Connecting community on the water

From innovators to aviators to Olympic champions, UW students and the community have long come together at the ASUW Shell House to do great things. The 1936 Olympic team trained here, and their triumph reminds us how our collective strength is greater than the sum of individual efforts. Their story is the story of our region — a place where, despite challenges and hardships, we continue to change the world together.

“I see this building as a reminder of who we are and what we value, and also as a kind of icon of Seattle’s identity – a monument, a museum, a workspace, a gathering place on the water where we can pull together, to collaborate, to innovate, and to celebrate our unique identity.”
— Daniel James Brown, author, “The Boys in the Boat”

Since time immemorial, the ASUW Shell House has been a place to unite and accomplish together. The location was central to the culture and survival of the Coast Salish people. For WWI aviators, it was a place for learning and becoming a team before joining the war effort. It was the workshop site for legendary boat-builder George Pocock and the birthplace of the UW Rowing Program. And for Joe Rantz — a member of the 1936 Olympic-gold-winning UW team that inspired Daniel James Brown’s “The Boys in the Boat” — it was the first real home he had ever known. In the decades that followed the ASUW Shell House had many uses, including as an apartment and a community hub for water recreation.

The University of Washington is dedicated to maintaining the ASUW Shell House’s richly textured history that represents innovation, teamwork, leadership and resilience. The ASUW Shell House celebrates the UW’s legacy of connection to the water and the Pacific Northwest.

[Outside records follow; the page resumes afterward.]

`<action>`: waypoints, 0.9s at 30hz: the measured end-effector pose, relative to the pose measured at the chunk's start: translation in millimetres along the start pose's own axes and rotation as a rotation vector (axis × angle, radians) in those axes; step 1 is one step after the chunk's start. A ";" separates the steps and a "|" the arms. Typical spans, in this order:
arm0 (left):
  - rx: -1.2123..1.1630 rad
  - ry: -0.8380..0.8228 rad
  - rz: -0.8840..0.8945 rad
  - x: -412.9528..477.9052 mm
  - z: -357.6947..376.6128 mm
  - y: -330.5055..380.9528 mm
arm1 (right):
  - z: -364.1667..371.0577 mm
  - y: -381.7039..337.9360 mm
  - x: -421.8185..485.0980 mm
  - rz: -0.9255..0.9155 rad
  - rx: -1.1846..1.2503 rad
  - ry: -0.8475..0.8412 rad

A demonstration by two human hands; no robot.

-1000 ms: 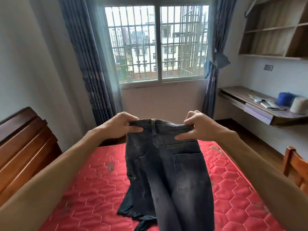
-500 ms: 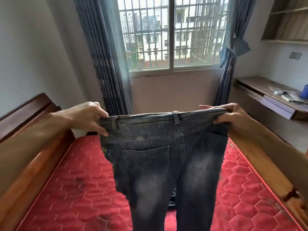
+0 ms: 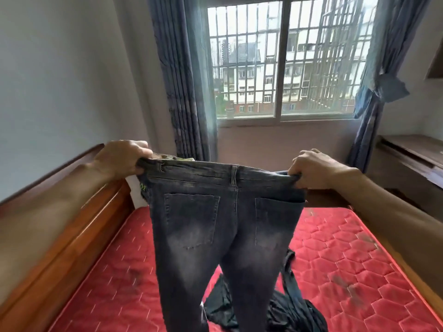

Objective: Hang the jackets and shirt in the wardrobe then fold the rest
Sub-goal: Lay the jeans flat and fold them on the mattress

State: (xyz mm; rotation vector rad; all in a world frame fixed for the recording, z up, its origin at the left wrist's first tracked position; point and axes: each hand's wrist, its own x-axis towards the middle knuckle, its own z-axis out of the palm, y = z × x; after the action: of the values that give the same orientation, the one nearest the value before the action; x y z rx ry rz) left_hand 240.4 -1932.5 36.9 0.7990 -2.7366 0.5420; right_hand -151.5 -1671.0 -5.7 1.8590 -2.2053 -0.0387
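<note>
1. Two hands counted. The left hand [image 3: 122, 159] is at the 9 o'clock end of the waistband, with its fingers [image 3: 141, 161] curled and gripping the denim. The right hand [image 3: 314, 170] is at the 3 o'clock end, fingers [image 3: 297, 168] likewise curled round the band.
2. One pair of grey-black jeans [image 3: 215, 224], centre view, held in the air above the bed with the waistband stretched between the hands. Seat faces the camera: two rear pockets, two legs hanging towards 6 o'clock.
3. One dark garment [image 3: 287, 310], crumpled, lies on the mattress at 5 o'clock, partly behind the legs.
4. One red quilted mattress [image 3: 347, 259] in one wooden bed frame [image 3: 72, 236].
5. One table [image 3: 412, 152] at 3 o'clock.
6. One barred window [image 3: 282, 61] at 12 o'clock, with two curtains.
</note>
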 end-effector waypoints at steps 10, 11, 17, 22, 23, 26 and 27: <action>0.173 0.427 -0.656 18.3 -63.9 -131.0 | -75.5 -82.0 167.3 0.035 0.039 0.745; 0.130 0.498 -0.682 11.5 -67.4 -137.4 | -80.6 -89.9 174.2 0.028 0.114 0.795; -0.122 0.505 -0.501 -67.7 -37.1 -157.0 | -38.9 -135.0 159.3 -0.261 0.191 0.715; -0.255 0.330 -0.405 -171.9 74.1 -109.1 | 85.3 -181.7 80.9 -0.482 0.336 0.371; -0.283 0.276 -0.402 -199.7 103.3 -92.4 | 116.9 -193.4 56.3 -0.513 0.329 0.271; -0.365 0.045 -0.502 -292.3 182.9 -26.0 | 212.4 -231.8 -26.6 -0.564 0.280 0.027; -0.377 -0.032 -0.548 -323.6 207.7 -1.6 | 239.8 -246.6 -56.2 -0.568 0.301 -0.035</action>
State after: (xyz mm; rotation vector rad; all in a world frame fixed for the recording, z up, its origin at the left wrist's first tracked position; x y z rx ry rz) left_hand 481.8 -1868.2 -255.4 1.3729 -2.3712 -0.0965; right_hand 44.5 -1695.8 -292.9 2.6109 -1.7014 0.1652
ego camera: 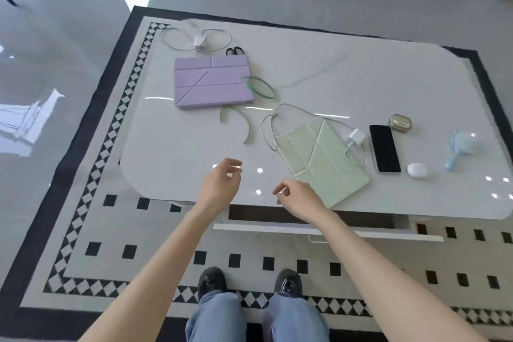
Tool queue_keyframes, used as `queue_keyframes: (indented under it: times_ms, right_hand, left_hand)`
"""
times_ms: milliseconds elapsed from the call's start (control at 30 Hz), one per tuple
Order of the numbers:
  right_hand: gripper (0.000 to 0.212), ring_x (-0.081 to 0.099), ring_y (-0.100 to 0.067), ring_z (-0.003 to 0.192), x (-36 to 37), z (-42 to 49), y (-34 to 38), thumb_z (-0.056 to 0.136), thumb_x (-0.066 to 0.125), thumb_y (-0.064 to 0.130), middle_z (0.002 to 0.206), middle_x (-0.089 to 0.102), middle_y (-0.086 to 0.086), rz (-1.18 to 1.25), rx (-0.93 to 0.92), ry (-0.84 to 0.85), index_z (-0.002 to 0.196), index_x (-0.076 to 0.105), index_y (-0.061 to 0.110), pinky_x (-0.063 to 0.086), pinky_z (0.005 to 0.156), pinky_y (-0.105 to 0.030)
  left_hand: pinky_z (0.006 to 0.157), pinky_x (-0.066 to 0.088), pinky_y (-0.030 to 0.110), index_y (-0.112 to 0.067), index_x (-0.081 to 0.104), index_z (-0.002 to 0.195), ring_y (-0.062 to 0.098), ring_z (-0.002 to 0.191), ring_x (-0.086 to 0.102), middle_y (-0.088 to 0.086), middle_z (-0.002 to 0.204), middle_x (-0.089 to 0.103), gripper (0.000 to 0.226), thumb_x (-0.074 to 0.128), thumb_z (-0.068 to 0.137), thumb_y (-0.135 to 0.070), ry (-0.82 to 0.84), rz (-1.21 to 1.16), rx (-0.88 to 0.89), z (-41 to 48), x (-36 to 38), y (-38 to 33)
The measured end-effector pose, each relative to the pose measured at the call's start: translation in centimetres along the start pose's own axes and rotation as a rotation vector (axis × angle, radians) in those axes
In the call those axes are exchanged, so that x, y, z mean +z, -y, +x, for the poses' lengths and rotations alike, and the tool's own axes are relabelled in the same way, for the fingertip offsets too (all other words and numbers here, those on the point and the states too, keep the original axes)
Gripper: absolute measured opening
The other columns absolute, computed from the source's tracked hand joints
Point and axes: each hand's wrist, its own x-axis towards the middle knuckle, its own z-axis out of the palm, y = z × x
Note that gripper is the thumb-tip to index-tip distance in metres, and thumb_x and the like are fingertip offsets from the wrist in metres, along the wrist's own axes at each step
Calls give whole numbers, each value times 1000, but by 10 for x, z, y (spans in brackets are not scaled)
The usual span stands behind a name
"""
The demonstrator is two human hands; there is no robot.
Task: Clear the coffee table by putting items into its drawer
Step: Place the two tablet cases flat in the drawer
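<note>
Hovering, nothing held: left hand (222,183) and right hand (299,197), fingers loosely curled | pale green folding tablet case (319,158) is laid at the front of the glossy white coffee table (180,147), above the open white drawer (361,219) | likely stiff, kinda slick; best pinched at near edge

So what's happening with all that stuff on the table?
A person stands at the coffee table, and its drawer is pulled partly open. The left hand and right hand hover over the near edge, holding nothing. The purple tablet case, green tablet case, phone and blue brush all lie on top, not yet put away.
</note>
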Motion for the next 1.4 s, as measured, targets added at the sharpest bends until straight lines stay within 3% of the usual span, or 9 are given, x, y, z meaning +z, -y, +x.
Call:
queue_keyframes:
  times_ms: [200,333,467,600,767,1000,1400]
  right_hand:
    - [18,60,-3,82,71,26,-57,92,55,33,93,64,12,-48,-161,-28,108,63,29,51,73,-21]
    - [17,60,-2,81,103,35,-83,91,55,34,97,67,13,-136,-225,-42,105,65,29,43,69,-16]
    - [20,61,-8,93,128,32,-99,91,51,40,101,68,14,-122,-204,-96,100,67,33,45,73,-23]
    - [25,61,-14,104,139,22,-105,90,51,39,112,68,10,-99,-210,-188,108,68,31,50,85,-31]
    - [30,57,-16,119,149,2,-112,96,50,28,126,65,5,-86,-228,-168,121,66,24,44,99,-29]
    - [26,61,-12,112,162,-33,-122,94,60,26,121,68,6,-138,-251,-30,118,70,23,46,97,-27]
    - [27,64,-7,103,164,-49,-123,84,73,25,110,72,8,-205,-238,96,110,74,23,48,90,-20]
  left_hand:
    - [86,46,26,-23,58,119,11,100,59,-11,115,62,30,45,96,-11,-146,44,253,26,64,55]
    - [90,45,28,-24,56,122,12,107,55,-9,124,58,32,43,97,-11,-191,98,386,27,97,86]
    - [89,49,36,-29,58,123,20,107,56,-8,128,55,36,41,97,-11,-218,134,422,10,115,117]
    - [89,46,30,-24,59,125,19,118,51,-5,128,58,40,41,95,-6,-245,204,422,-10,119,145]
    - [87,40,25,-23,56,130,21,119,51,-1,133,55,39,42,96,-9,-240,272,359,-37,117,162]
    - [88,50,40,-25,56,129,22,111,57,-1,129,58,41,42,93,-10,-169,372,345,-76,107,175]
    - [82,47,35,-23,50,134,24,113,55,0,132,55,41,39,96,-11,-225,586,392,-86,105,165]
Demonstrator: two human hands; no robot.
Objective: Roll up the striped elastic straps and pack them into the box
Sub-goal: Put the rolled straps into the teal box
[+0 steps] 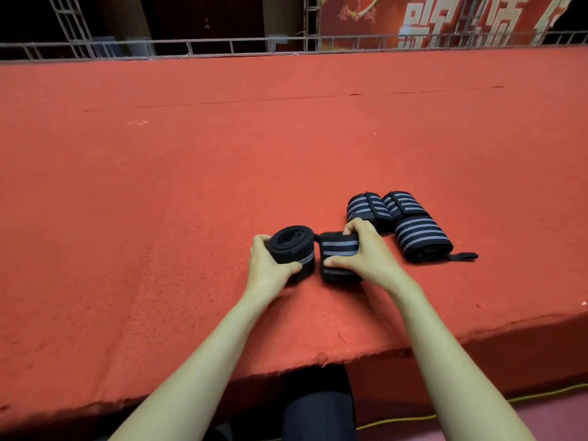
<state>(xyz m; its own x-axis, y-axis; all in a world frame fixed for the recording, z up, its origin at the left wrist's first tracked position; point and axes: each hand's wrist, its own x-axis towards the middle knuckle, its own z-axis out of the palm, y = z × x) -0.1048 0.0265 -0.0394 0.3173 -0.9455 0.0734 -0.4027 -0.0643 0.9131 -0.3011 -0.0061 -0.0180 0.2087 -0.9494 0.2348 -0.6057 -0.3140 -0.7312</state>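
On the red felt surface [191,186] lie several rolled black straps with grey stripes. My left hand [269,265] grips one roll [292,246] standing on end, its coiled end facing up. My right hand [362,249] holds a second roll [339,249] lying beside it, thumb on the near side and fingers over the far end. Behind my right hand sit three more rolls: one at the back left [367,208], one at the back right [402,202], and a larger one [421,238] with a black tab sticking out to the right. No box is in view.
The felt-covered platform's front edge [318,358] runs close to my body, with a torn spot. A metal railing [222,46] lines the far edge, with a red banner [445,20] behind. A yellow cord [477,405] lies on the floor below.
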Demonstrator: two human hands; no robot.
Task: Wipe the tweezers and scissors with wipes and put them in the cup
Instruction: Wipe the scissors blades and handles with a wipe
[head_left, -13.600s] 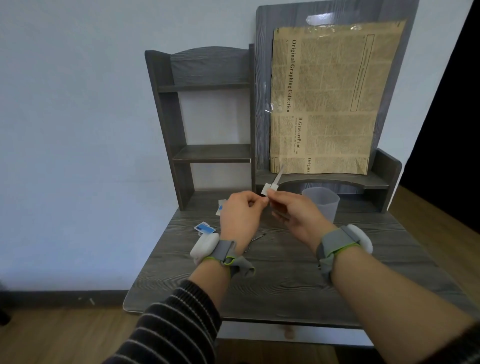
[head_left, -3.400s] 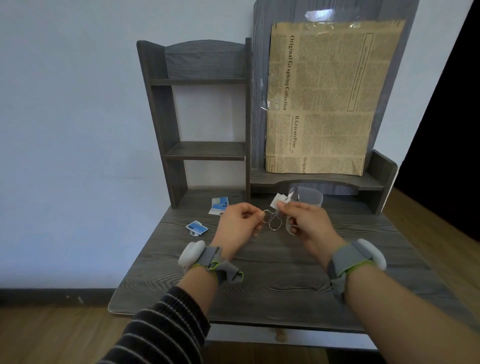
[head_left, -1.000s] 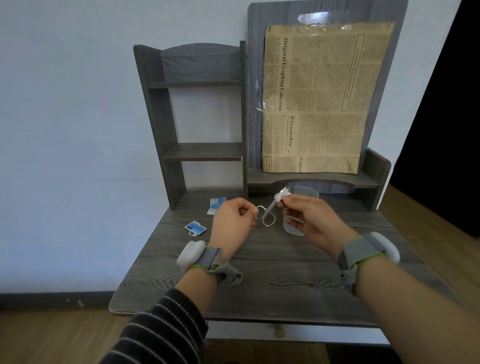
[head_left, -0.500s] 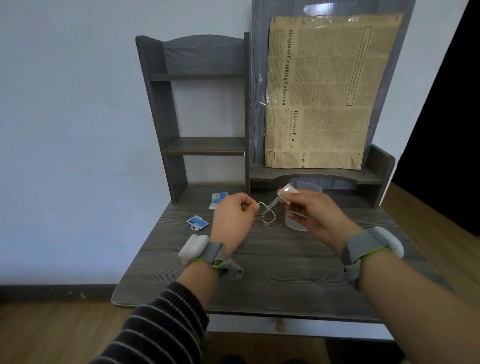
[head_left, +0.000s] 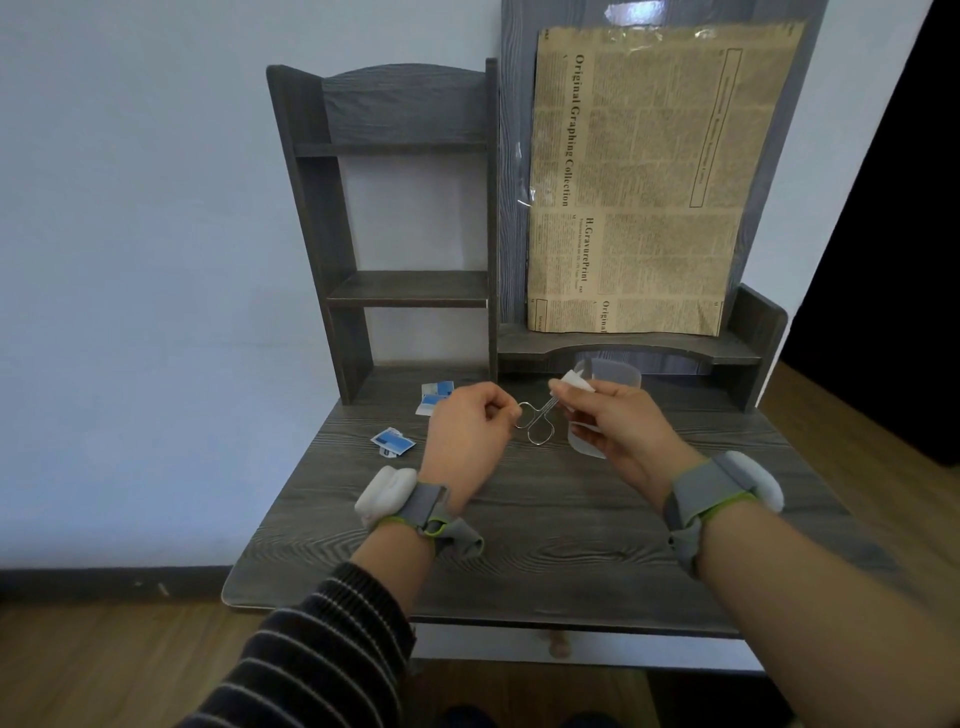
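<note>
Small metal scissors (head_left: 537, 422) hang in the air above the desk (head_left: 545, 525), loops toward me. My left hand (head_left: 470, 431) pinches one finger loop. My right hand (head_left: 613, 421) pinches a white wipe (head_left: 577, 382) folded around the blades, which are hidden by it. The translucent plastic cup (head_left: 615, 376) stands on the desk just behind my right hand, partly covered by it. The tweezers are not visible in this view.
Torn blue-and-white wipe packets (head_left: 393, 442) lie on the desk to the left, two more packets (head_left: 435, 396) near the shelf unit (head_left: 395, 228). A brown printed paper sheet (head_left: 654, 182) leans on the back panel. Floor lies below the desk's front edge.
Much earlier my hands wiped the tweezers; since then they hold the scissors. Over the last second the wipe has stayed at the blades and the hands barely moved.
</note>
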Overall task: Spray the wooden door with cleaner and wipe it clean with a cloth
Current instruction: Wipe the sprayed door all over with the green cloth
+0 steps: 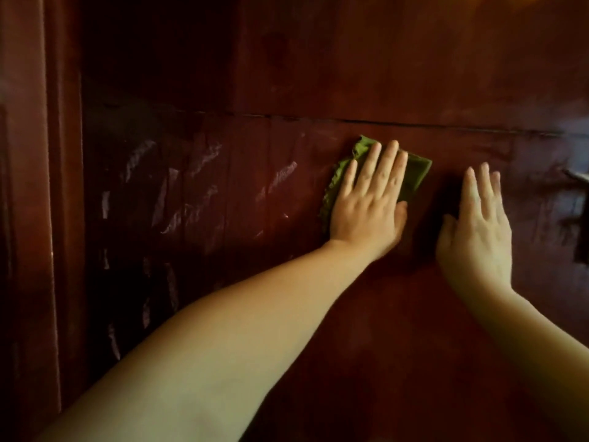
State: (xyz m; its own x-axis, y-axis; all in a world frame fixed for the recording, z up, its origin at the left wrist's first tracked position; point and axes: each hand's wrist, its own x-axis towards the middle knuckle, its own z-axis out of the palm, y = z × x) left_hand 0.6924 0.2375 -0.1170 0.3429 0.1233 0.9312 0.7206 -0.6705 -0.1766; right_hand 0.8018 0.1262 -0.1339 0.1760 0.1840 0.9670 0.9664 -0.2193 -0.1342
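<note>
The dark red-brown wooden door (318,74) fills the view. A folded green cloth (414,173) lies flat against it, just below a horizontal seam. My left hand (369,202) presses the cloth to the door with straight, spread fingers. My right hand (478,224) rests flat on the bare wood a little to the right of the cloth, fingers straight. Wet, shiny streaks (178,193) cover the door's left part. No spray bottle is in view.
The door frame (28,186) runs down the left edge. A dark metal handle or latch (578,186) juts out at the right edge, close to my right hand.
</note>
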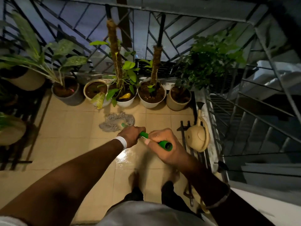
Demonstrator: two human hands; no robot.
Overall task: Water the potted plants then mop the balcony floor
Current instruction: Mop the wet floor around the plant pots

“Bigger than a university, more expansive than a single sport’s ethos, steeped in history, the completed renovation will serve as a meeting place for all cultures, a locus for the rituals of celebration, core expressions of our shared humanity.”
— Ginny Gilder, American rower and Olympic silver medalist, author, and Seattle Storm co-owner

The ASUW Shell House is a monument to the history of this place of gathering and accomplishment. When renovated, the facility will once again be a place to unite on the water’s edge, where the campus and community can celebrate our shared legacy as we move ever forward, together.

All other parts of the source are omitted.